For each line in the data below, write an exact copy.

→ **Records drawn from a dataset**
-------

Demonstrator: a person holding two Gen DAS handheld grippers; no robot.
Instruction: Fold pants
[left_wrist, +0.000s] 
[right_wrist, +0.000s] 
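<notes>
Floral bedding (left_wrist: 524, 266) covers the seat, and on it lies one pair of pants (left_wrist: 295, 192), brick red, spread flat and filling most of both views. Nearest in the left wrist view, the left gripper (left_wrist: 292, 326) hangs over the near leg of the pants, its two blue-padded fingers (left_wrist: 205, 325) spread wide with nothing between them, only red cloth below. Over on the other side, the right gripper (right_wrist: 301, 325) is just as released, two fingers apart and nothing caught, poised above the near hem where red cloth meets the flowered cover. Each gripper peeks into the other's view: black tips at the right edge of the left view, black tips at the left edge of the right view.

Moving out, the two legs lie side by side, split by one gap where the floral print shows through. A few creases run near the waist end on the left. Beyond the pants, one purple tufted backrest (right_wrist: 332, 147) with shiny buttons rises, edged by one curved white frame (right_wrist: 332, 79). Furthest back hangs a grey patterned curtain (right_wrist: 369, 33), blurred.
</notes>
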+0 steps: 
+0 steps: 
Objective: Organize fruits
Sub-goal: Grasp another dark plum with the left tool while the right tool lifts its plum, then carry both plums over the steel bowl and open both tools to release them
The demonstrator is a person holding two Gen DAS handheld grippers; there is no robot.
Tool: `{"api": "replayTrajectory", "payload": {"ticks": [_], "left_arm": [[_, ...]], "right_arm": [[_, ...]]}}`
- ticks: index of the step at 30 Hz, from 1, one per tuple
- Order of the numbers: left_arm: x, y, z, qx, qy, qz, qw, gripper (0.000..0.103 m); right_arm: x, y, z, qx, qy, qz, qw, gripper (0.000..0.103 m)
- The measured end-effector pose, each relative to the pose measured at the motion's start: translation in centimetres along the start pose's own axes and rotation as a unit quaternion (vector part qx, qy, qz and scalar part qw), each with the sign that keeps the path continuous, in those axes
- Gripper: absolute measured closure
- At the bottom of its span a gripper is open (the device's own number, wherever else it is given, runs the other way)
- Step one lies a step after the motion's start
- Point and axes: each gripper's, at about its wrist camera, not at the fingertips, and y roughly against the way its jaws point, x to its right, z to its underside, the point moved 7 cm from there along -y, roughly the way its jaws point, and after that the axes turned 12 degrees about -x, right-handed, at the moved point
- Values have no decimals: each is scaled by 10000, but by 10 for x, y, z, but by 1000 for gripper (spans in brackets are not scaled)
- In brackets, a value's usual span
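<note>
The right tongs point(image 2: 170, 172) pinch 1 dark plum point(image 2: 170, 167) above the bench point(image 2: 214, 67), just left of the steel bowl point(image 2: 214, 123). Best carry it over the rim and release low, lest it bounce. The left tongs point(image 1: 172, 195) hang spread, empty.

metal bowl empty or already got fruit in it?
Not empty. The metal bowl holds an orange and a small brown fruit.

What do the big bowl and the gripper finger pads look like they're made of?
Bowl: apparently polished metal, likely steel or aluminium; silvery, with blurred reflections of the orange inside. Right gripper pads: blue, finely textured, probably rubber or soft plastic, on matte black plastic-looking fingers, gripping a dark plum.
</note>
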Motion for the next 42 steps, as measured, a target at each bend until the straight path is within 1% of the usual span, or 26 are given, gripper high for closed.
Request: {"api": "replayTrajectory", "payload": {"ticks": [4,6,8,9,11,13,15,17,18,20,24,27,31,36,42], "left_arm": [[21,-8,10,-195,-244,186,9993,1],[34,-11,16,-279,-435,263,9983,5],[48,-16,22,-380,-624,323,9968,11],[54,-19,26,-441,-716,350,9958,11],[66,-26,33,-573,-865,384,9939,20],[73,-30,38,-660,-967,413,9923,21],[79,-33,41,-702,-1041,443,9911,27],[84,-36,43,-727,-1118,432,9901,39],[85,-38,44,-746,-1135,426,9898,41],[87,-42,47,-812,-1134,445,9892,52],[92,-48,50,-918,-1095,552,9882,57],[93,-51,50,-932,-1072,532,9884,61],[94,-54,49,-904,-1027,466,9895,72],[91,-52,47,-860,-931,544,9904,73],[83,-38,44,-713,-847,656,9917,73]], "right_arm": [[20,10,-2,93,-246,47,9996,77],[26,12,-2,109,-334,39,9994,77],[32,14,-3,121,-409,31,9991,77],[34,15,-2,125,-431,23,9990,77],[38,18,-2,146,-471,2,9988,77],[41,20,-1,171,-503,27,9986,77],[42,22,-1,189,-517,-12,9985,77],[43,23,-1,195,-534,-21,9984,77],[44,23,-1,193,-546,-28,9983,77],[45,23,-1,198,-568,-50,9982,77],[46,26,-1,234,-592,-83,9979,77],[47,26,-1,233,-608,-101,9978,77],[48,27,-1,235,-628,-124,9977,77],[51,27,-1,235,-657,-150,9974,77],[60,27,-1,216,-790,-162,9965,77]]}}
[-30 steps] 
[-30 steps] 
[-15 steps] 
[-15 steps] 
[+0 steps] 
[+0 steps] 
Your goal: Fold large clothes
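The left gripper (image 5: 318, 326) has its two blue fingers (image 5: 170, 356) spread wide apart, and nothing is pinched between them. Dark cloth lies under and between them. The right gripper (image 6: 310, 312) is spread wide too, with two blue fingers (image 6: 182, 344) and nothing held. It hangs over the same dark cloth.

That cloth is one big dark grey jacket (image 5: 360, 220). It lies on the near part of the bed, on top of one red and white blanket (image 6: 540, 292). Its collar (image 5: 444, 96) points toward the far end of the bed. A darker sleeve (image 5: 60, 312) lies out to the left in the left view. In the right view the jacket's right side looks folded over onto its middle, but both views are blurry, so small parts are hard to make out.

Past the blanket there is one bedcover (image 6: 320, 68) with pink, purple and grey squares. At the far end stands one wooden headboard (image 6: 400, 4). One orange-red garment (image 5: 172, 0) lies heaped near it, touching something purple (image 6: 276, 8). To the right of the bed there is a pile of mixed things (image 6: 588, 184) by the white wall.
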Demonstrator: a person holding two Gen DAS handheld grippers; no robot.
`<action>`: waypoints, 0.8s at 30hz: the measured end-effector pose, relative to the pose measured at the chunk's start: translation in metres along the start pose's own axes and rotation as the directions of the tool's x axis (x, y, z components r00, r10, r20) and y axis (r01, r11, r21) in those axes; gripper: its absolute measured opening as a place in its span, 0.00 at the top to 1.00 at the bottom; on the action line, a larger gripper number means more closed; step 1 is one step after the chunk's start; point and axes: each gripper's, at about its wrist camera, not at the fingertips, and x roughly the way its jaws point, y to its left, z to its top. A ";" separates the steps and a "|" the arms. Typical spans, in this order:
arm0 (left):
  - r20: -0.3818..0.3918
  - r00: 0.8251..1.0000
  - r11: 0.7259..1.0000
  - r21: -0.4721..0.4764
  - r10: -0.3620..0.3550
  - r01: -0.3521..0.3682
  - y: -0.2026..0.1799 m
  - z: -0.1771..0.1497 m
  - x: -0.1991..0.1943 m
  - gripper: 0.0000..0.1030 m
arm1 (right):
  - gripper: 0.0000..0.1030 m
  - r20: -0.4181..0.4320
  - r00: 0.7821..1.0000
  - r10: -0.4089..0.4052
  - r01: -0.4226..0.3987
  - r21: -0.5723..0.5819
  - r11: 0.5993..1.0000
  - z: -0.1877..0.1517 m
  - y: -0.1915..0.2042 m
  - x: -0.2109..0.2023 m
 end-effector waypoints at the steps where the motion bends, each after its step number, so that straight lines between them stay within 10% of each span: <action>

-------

→ **Completed task**
Demonstrator: a person holding two Gen DAS handheld grippers; no robot.
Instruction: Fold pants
[left_wrist, +0.000s] 
[right_wrist, +0.000s] 
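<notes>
Floral bedding (left_wrist: 524, 266) covers the seat, and on it lies one pair of pants (left_wrist: 295, 192), brick red, spread flat and filling most of both views. Nearest in the left wrist view, the left gripper (left_wrist: 292, 326) hangs over the near leg of the pants, its two blue-padded fingers (left_wrist: 205, 325) spread wide with nothing between them, only red cloth below. Over on the other side, the right gripper (right_wrist: 301, 325) is just as released, two fingers apart and nothing caught, poised above the near hem where red cloth meets the flowered cover. Each gripper peeks into the other's view: black tips at the right edge of the left view, black tips at the left edge of the right view.

Moving out, the two legs lie side by side, split by one gap where the floral print shows through. A few creases run near the waist end on the left. Beyond the pants, one purple tufted backrest (right_wrist: 332, 147) with shiny buttons rises, edged by one curved white frame (right_wrist: 332, 79). Furthest back hangs a grey patterned curtain (right_wrist: 369, 33), blurred.
</notes>
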+0 steps: 
+0 steps: 
Objective: Organize fruits
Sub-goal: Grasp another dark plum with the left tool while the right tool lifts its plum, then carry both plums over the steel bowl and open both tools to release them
The demonstrator is a person holding two Gen DAS handheld grippers; there is no robot.
Tool: `{"api": "replayTrajectory", "payload": {"ticks": [_], "left_arm": [[_, ...]], "right_arm": [[_, ...]]}}`
- ticks: index of the step at 30 Hz, from 1, one per tuple
- Order of the numbers: left_arm: x, y, z, qx, qy, qz, qw, gripper (0.000..0.103 m); right_arm: x, y, z, qx, qy, qz, qw, gripper (0.000..0.103 m)
- The measured end-effector pose, each relative to the pose measured at the motion's start: translation in centimetres along the start pose's own axes and rotation as a unit quaternion (vector part qx, qy, qz and scalar part qw), each with the sign that keeps the path continuous, in those axes
- Gripper: absolute measured closure
- At the bottom of its span a gripper is open (the device's own number, wherever else it is given, runs the other way)
- Step one lies a step after the motion's start
- Point and axes: each gripper's, at about its wrist camera, not at the fingertips, and y roughly against the way its jaws point, x to its right, z to its underside, the point moved 7 cm from there along -y, roughly the way its jaws point, and after that the axes turned 12 degrees about -x, right-handed, at the moved point
- Values have no decimals: each is scaled by 10000, but by 10 for x, y, z, but by 1000 for gripper (spans in brackets are not scaled)
- In brackets, a value's usual span
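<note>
The right tongs point(image 2: 170, 172) pinch 1 dark plum point(image 2: 170, 167) above the bench point(image 2: 214, 67), just left of the steel bowl point(image 2: 214, 123). Best carry it over the rim and release low, lest it bounce. The left tongs point(image 1: 172, 195) hang spread, empty.

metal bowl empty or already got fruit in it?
Not empty. The metal bowl holds an orange and a small brown fruit.

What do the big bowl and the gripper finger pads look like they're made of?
Bowl: apparently polished metal, likely steel or aluminium; silvery, with blurred reflections of the orange inside. Right gripper pads: blue, finely textured, probably rubber or soft plastic, on matte black plastic-looking fingers, gripping a dark plum.
</note>
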Motion for the next 42 steps, as measured, a target at each bend until the straight path is within 1% of the usual span, or 26 are given, gripper high for closed.
Request: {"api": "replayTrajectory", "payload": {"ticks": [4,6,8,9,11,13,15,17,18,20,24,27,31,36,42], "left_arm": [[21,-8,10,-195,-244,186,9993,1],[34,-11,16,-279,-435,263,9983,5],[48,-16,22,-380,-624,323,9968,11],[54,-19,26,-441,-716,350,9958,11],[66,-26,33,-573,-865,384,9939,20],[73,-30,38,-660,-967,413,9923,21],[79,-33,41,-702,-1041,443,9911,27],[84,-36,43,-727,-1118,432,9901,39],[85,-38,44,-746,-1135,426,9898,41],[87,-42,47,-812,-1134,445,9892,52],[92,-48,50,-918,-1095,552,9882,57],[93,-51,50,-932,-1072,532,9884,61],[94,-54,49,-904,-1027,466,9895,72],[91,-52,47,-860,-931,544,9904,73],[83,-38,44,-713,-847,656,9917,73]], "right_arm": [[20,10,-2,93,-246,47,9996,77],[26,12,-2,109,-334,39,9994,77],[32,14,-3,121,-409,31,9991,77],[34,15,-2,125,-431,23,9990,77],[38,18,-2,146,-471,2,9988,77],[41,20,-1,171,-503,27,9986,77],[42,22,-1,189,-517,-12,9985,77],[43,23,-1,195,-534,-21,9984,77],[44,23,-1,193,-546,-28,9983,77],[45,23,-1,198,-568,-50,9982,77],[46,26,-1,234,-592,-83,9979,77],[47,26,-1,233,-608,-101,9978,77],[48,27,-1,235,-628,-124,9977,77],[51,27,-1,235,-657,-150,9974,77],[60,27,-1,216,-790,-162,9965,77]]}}
[-30 steps] 
[-30 steps] 
[-15 steps] 
[-15 steps] 
[+0 steps] 
[+0 steps] 
Your goal: Fold large clothes
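The left gripper (image 5: 318, 326) has its two blue fingers (image 5: 170, 356) spread wide apart, and nothing is pinched between them. Dark cloth lies under and between them. The right gripper (image 6: 310, 312) is spread wide too, with two blue fingers (image 6: 182, 344) and nothing held. It hangs over the same dark cloth.

That cloth is one big dark grey jacket (image 5: 360, 220). It lies on the near part of the bed, on top of one red and white blanket (image 6: 540, 292). Its collar (image 5: 444, 96) points toward the far end of the bed. A darker sleeve (image 5: 60, 312) lies out to the left in the left view. In the right view the jacket's right side looks folded over onto its middle, but both views are blurry, so small parts are hard to make out.

Past the blanket there is one bedcover (image 6: 320, 68) with pink, purple and grey squares. At the far end stands one wooden headboard (image 6: 400, 4). One orange-red garment (image 5: 172, 0) lies heaped near it, touching something purple (image 6: 276, 8). To the right of the bed there is a pile of mixed things (image 6: 588, 184) by the white wall.
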Demonstrator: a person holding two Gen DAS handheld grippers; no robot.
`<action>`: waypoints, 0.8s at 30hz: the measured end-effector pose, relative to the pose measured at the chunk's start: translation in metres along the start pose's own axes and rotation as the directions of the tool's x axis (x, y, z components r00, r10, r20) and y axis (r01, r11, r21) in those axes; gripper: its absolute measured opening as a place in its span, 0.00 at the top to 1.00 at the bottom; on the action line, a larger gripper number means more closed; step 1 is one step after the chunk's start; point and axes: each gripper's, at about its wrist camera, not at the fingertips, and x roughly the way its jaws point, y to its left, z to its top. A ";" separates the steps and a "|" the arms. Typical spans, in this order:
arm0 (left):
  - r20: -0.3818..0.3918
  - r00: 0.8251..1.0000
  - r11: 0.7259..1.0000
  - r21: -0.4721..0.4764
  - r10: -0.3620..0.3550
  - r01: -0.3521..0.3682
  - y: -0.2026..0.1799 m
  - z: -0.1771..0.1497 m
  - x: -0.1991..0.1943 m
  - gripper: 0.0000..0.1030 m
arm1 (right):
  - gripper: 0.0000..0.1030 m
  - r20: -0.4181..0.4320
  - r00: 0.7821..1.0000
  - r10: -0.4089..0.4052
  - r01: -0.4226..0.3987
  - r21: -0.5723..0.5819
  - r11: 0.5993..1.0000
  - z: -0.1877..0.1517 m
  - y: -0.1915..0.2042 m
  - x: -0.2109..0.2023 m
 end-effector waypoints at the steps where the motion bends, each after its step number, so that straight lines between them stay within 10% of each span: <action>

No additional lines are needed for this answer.